Articular cartilage repair by genetically modified bone marrow aspirate in sheep

Bone marrow presents an attractive option for the treatment of articular cartilage defects as it is readily accessible, it contains mesenchymal progenitor cells that can undergo chondrogenic differentiation and, once coagulated, it provides a natural scaffold that contains the cells within the defect. This study was performed to test whether an abbreviated ex vivo protocol using vector-laden, coagulated bone marrow aspirates for gene delivery to cartilage defects may be feasible for clinical application.

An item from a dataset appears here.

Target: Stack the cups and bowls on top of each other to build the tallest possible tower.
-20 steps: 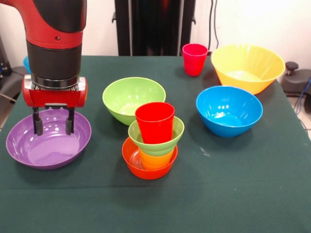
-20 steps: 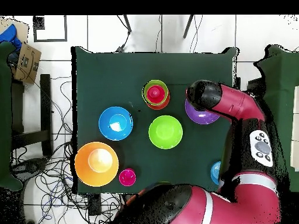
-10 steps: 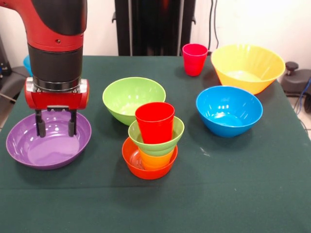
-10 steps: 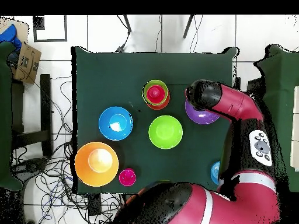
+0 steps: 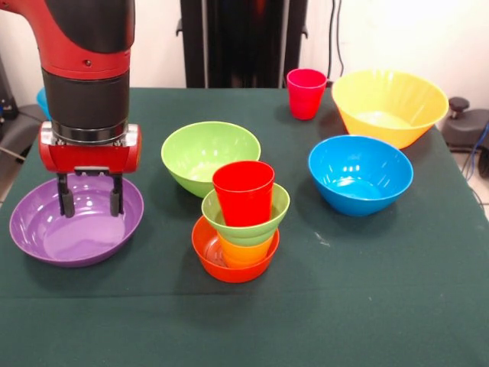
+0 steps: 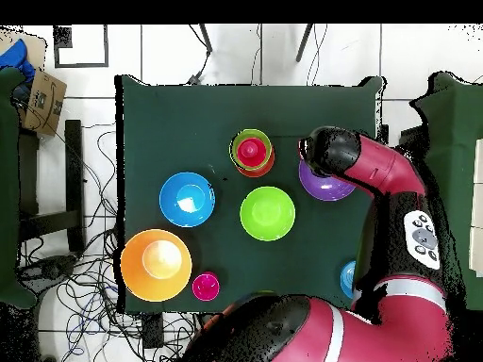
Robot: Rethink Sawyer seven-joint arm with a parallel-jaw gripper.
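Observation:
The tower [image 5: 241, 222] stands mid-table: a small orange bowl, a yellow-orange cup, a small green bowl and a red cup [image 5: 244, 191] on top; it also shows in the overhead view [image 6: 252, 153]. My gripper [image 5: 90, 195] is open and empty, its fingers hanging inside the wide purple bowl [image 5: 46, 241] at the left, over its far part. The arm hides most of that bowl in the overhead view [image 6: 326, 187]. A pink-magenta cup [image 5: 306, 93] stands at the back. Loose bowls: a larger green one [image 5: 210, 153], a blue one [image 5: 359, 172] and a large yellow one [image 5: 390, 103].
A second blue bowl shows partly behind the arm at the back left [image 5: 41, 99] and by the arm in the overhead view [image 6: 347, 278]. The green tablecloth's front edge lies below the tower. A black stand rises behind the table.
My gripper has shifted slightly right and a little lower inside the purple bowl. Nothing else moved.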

Ovine autologous bone marrow was transduced with adenoviral vectors containing cDNA for green fluorescent protein or transforming growth factor (TGF)-β1. The marrow was allowed to clot forming a gene plug and implanted into partial-thickness defects created on the medial condyle. At 6 months, the quality of articular cartilage repair was evaluated using histological, biochemical and biomechanical parameters. Assessment of repair showed that the groups treated with constructs transplantation contained more cartilage-like tissue than untreated controls. Improved cartilage repair was observed in groups treated with unmodified bone marrow plugs and Ad.TGF-β1-transduced plugs, but the repaired tissue from TGF-treated defects showed significantly higher amounts of collagen II (P<0.001). The results confirmed that the proposed method is fairly straightforward technique for application in clinical settings. Genetically modified bone marrow clots are sufficient to facilitate articular cartilage repair of partial-thickness defects in vivo. Further studies should focus on selection of transgene combinations that promote more natural healing.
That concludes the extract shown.